Some Mirror residents are upset about diesel fumes and noise from trains idling nearby.
About 30 residents of the hamlet some 42 km east of Lacombe came out to a town hall meeting last week to express concerns about excessive noise and exhaust fumes emanating from the Canadian National rail yard on the west side of Mirror.
Some of those who live adjacent to the yard are livid that the train engines are left idling so close to their homes.
“We are inhaling these exhaust fumes like you cannot imagine,” said Judith George, a Mirror resident whose mother lives across from the recently installed CN bunk house where the engines stop and idle mostly for crew changes. “You can taste the fumes.”
The rail traffic has increased considerably in the last year, she said. Her mother has gotten sick from the diesel smoke, as have other residents, said George.

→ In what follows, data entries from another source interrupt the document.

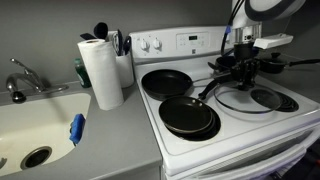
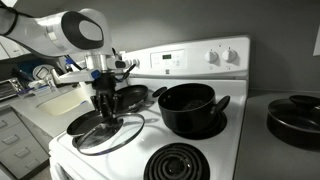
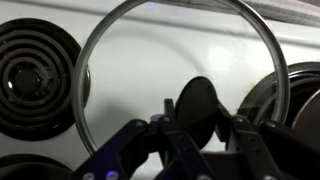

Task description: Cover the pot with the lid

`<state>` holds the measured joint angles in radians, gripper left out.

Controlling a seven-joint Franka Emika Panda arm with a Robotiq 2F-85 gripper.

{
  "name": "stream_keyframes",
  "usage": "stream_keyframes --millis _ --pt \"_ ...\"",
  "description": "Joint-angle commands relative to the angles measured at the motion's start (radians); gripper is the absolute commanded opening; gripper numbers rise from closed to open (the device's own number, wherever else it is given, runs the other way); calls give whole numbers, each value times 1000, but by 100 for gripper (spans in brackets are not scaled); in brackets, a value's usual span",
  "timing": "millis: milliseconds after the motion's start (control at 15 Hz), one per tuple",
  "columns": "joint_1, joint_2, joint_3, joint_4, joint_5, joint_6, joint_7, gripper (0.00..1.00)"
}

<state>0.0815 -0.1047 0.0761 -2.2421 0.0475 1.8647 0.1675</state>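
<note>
Glass lid (image 2: 100,135): lies on the near-left part of the white stove top (image 2: 140,140) in an exterior view, apart from the pot. In an exterior view (image 1: 240,100) it sits over the near-right burner. The wrist view shows its thin metal rim as a wide ring on the glass (image 3: 140,70).
Knob (image 3: 200,100): small, dark, at the centre of the lid, seen between the two fingers in the wrist view.
Gripper (image 2: 105,112): directly over the lid's centre in both exterior views (image 1: 240,72). In the wrist view (image 3: 202,116) one finger stands on each side of the knob, very close. I cannot tell whether they press on it.
Pot (image 2: 190,110): black and deep-sided, uncovered, right of the lid and farther back, its long handle pointing right.
Frying pans: two shallow black ones on the left burners in an exterior view, one far (image 1: 165,82), one near (image 1: 190,117).
Coil burner (image 2: 185,163): bare, at the near edge of the stove. The wrist view shows one (image 3: 30,75) left of the lid.
Paper towel roll (image 1: 100,72): upright on the counter, between the sink (image 1: 30,125) and the stove.
</note>
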Motion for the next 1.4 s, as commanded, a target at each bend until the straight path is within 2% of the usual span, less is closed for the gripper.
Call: stream_keyframes --millis 0,400,800,1000,1333 --pt "-9 -24 1 73 -15 -136 34 14" --pt "-40 -52 -21 159 -114 -137 63 14" --pt "-108 -27 -95 260 -175 -124 34 14" --pt "-140 1 -144 332 -142 -132 -15 14" --pt "-174 102 -209 480 -26 -164 -148 14"
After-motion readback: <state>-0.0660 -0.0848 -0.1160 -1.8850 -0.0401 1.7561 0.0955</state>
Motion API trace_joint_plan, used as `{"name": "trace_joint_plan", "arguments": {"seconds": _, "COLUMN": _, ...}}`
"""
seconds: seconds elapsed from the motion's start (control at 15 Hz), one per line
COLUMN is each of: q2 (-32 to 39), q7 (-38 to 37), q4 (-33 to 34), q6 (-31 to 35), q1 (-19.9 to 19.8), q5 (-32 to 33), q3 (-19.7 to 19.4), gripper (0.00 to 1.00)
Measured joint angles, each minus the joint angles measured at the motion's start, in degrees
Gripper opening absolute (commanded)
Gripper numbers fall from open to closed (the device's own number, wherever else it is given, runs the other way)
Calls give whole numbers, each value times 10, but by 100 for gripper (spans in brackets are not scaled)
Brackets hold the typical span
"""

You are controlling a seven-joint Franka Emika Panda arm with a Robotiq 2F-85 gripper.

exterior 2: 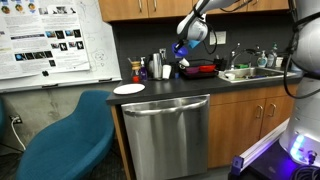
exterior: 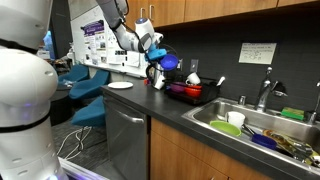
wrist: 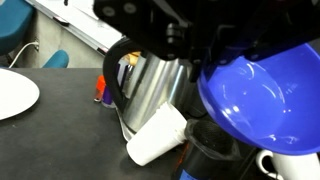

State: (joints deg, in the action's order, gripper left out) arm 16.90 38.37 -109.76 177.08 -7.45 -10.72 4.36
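Note:
My gripper [wrist: 193,48] comes in from the top of the wrist view and is shut on the rim of a blue bowl [wrist: 262,100], holding it tilted above the counter. Both exterior views show the gripper [exterior: 152,47] [exterior 2: 188,36] with the bowl [exterior: 170,63] [exterior 2: 182,49] hanging just under it. Right below stand a steel kettle [wrist: 160,85] [exterior 2: 157,67], a white cup [wrist: 157,138] lying on its side and a black cup [wrist: 214,152].
A white plate [wrist: 12,95] [exterior: 120,86] [exterior 2: 129,89] lies on the dark counter. A red pan [exterior: 186,90] [exterior 2: 200,70] sits beside the sink [exterior: 262,117], which holds dishes. A dishwasher [exterior 2: 165,130] and a blue chair [exterior 2: 70,140] stand below.

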Motion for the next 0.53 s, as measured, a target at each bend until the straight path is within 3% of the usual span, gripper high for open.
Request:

“You feel like you’re dragging a piano behind you . . . no energy, wiped out, throat burning, chest burning, eyes burning,” said George.
Wetaskiwin-Ponoka MP Blaine Calkins called the meeting. He said the people of Mirror understand the importance of the business, but that they also deserve to be able to get a good night’s sleep.
He toured the tracks after the meeting and said there are a lot of places where the trains could be kept idling without being a bother.
“But they’ve located a bunk house right there in close proximity to the houses and I have a feeling they’re parking the trains there as a matter of convenience, at the same time inconveniencing the members of the town,” said Calkins, who has contacted the minister of Transport about the complaints.
Another politician who has taken up the cause is Lacombe-Ponoka MLA Raymond Prins. He says he hopes they can resolve the issue without needing to resort to installing an air quality monitoring station care of Parkland Airshed Management Zone.
An air quality monitoring station has been requested. Any results will be provided to Alberta Environment, which could take action if readings were too high.
CN says that as a matter of policy and mechanics, the engines need to be kept idling any time the temperature is in danger of dipping below 5C.
The company has already taken measures to allay the Mirror residents’ concerns, according to spokeswoman Kelli Svendsen, including changing operations so engines are parked on the shop track, the furthest track away from the homes. They have reminded crews of the change and are monitoring where the engines are stopped, she said.
“They live in very close proximity to a rail yard, so even if you move them over to the shop track, all of the homes are very close by. . . . We’ve moved them the furthest away that we can,” said Svendsen.